## Information supplied
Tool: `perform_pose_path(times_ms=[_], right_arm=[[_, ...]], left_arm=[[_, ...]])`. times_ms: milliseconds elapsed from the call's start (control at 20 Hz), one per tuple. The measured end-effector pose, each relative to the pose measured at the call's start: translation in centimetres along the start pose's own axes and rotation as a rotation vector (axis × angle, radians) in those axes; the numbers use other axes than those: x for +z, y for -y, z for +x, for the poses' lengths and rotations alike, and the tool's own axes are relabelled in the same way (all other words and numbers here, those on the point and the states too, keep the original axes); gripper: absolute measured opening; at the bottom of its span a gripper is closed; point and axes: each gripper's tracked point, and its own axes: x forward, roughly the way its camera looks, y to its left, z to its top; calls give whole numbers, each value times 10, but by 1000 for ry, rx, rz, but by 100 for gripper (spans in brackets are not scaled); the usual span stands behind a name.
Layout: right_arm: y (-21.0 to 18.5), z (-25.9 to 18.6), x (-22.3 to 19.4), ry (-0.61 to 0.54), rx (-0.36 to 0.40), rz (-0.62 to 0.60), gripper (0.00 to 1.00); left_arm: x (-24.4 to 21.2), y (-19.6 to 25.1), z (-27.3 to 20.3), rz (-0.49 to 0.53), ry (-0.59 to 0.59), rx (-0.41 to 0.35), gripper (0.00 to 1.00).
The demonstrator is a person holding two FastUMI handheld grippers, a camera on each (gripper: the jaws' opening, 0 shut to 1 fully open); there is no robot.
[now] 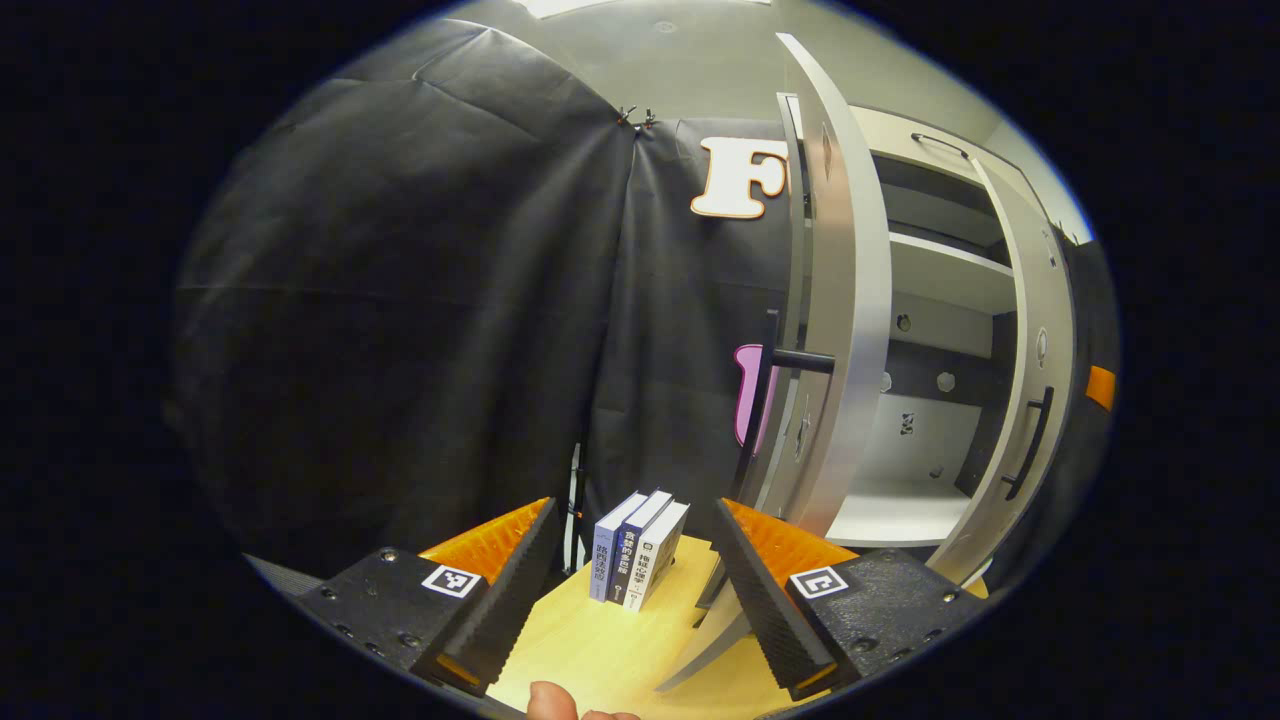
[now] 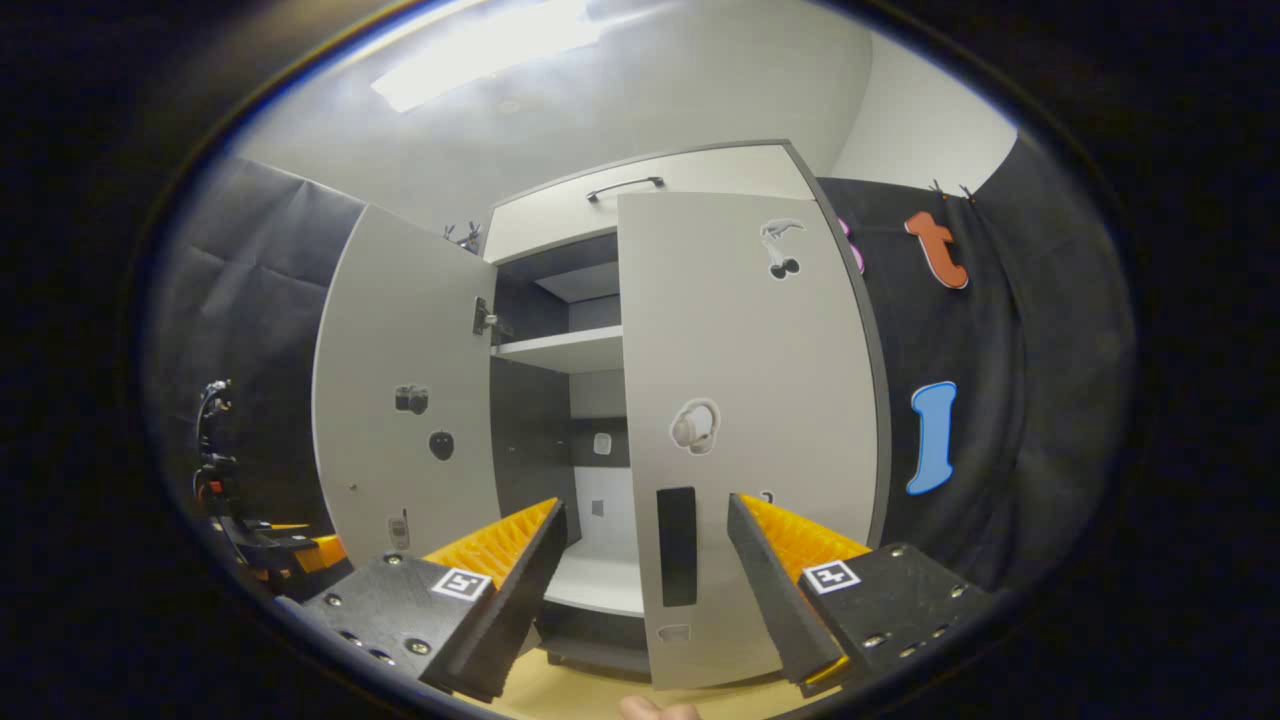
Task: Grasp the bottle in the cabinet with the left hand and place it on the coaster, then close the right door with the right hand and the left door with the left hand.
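Left gripper view: the left gripper [image 1: 635, 590] is at the bottom of the frame with its fingers [image 1: 500, 600] spread apart and nothing between them. A fingertip of the person's hand [image 1: 552, 702] is visible at the lower edge. Below the fingers lies the light wooden counter [image 1: 600, 650]. Three books [image 1: 640, 548] stand upright on it, side by side and leaning slightly, in the gap between the fingers. Beyond the books on the right stands the cabinet [image 1: 930, 300]. Its left door [image 1: 845, 330] stands open, edge-on to the camera, with a dark bar handle [image 1: 770, 390] on its outer face. The right door [image 1: 1035, 380] is also partly open. The lower compartment seen between the doors contains no bottle, and the bottle and coaster cannot be located from this position.

Right gripper view: the right gripper [image 2: 645, 590] is at the bottom of the frame, fingers [image 2: 770, 590] spread apart and empty. Directly ahead, the right door is nearly shut, with its dark handle [image 2: 677, 546] between the fingers. The left door stands wide open to the left, exposing a shelf [image 2: 560, 350] inside.
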Motion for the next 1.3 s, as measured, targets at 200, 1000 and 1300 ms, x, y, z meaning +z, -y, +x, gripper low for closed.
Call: perform_pose_path(times_ms=[200,1000,1300], right_arm=[[-6,5,-6,-13,18,9,93],[12,8,-19,-49,-2,-11,93],[10,5,-19,-49,9,-24,98]], left_arm=[[-3,-23,7,0,-11,63,96],[-27,-5,19,-1,-97,-46,95],[-30,25,9,21,-108,-138,95]])
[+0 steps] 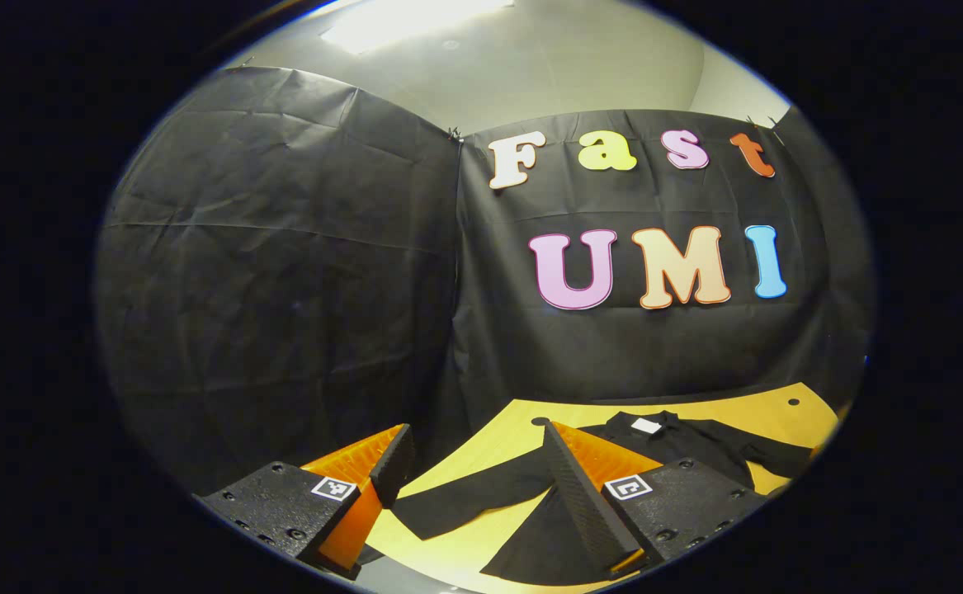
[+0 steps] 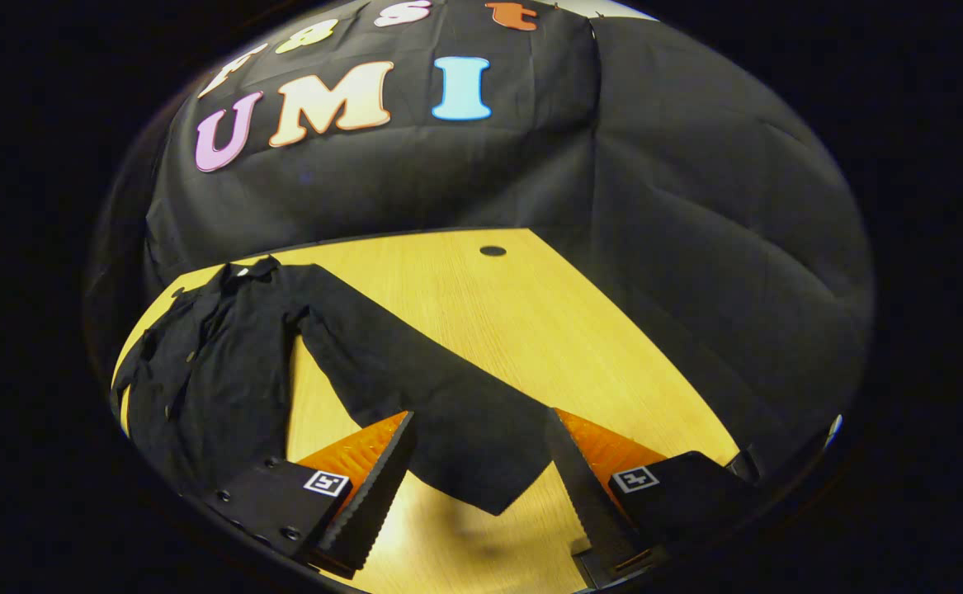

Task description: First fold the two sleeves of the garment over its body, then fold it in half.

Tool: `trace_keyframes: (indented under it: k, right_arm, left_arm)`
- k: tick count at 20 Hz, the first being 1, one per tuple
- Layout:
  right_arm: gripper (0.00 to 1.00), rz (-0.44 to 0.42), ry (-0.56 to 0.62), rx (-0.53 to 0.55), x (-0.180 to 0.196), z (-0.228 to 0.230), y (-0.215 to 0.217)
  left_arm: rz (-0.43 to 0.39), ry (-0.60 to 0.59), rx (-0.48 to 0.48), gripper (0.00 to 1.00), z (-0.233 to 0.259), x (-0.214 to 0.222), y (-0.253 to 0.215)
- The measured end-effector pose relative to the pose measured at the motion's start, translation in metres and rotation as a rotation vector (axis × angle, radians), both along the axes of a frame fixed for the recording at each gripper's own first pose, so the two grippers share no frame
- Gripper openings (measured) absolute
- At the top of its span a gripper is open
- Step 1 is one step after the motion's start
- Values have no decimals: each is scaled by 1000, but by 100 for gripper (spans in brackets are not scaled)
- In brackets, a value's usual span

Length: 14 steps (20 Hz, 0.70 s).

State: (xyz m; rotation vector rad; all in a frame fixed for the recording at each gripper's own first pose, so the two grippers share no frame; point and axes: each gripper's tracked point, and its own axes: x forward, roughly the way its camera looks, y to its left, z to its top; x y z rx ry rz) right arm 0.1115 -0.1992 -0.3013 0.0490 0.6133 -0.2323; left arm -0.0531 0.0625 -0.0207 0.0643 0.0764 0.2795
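A black long-sleeved shirt (image 2: 209, 363) lies flat on the wooden table (image 2: 481, 313), collar toward the back wall, both sleeves spread out to the sides. In the right gripper view one sleeve (image 2: 440, 412) runs toward me, its cuff end lying between the open fingers of my right gripper (image 2: 481, 487), which hovers just above it. In the left gripper view the other sleeve (image 1: 456, 499) stretches left from the shirt body (image 1: 687, 450), and my left gripper (image 1: 473, 495) stands open above that sleeve's end. Neither gripper presses on the cloth.
The table (image 1: 770, 412) is light wood with a small dark hole (image 2: 493, 250) near its back edge. Black cloth walls close in the back and both sides. Bare wood lies to the right of the shirt in the right gripper view.
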Motion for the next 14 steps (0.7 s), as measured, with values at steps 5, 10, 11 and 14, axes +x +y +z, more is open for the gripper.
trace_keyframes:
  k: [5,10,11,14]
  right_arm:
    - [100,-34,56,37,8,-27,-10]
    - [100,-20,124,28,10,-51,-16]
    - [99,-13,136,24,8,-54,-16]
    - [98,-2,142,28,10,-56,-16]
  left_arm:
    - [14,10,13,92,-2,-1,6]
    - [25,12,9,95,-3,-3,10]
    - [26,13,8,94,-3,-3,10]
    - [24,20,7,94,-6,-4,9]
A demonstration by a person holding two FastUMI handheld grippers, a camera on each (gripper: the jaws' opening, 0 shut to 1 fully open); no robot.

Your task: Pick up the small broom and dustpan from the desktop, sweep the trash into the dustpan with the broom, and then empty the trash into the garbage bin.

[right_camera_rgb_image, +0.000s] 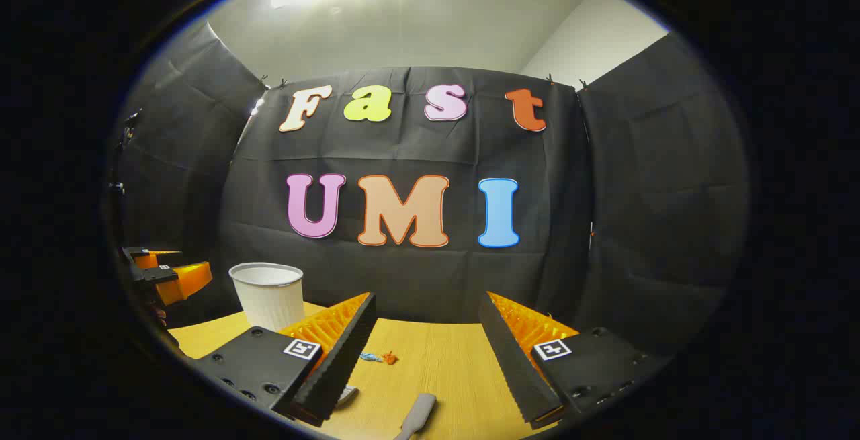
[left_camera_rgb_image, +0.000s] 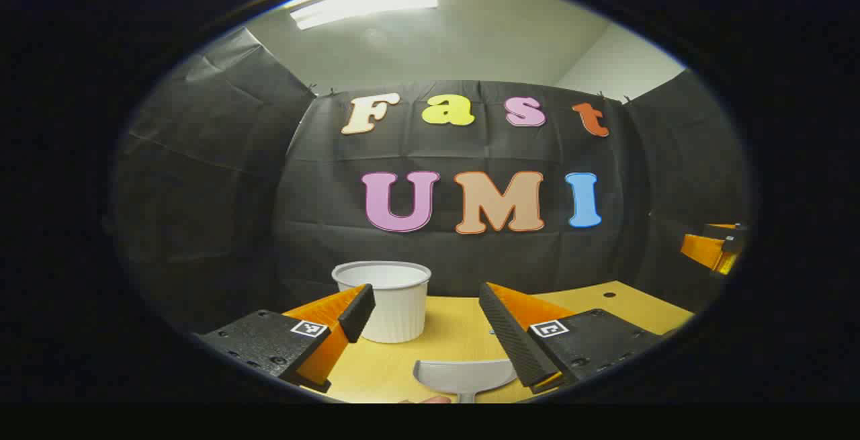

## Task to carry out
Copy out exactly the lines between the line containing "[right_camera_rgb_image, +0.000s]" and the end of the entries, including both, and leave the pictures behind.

## Answer to the problem
[right_camera_rgb_image, +0.000s] 
[left_camera_rgb_image, +0.000s] 

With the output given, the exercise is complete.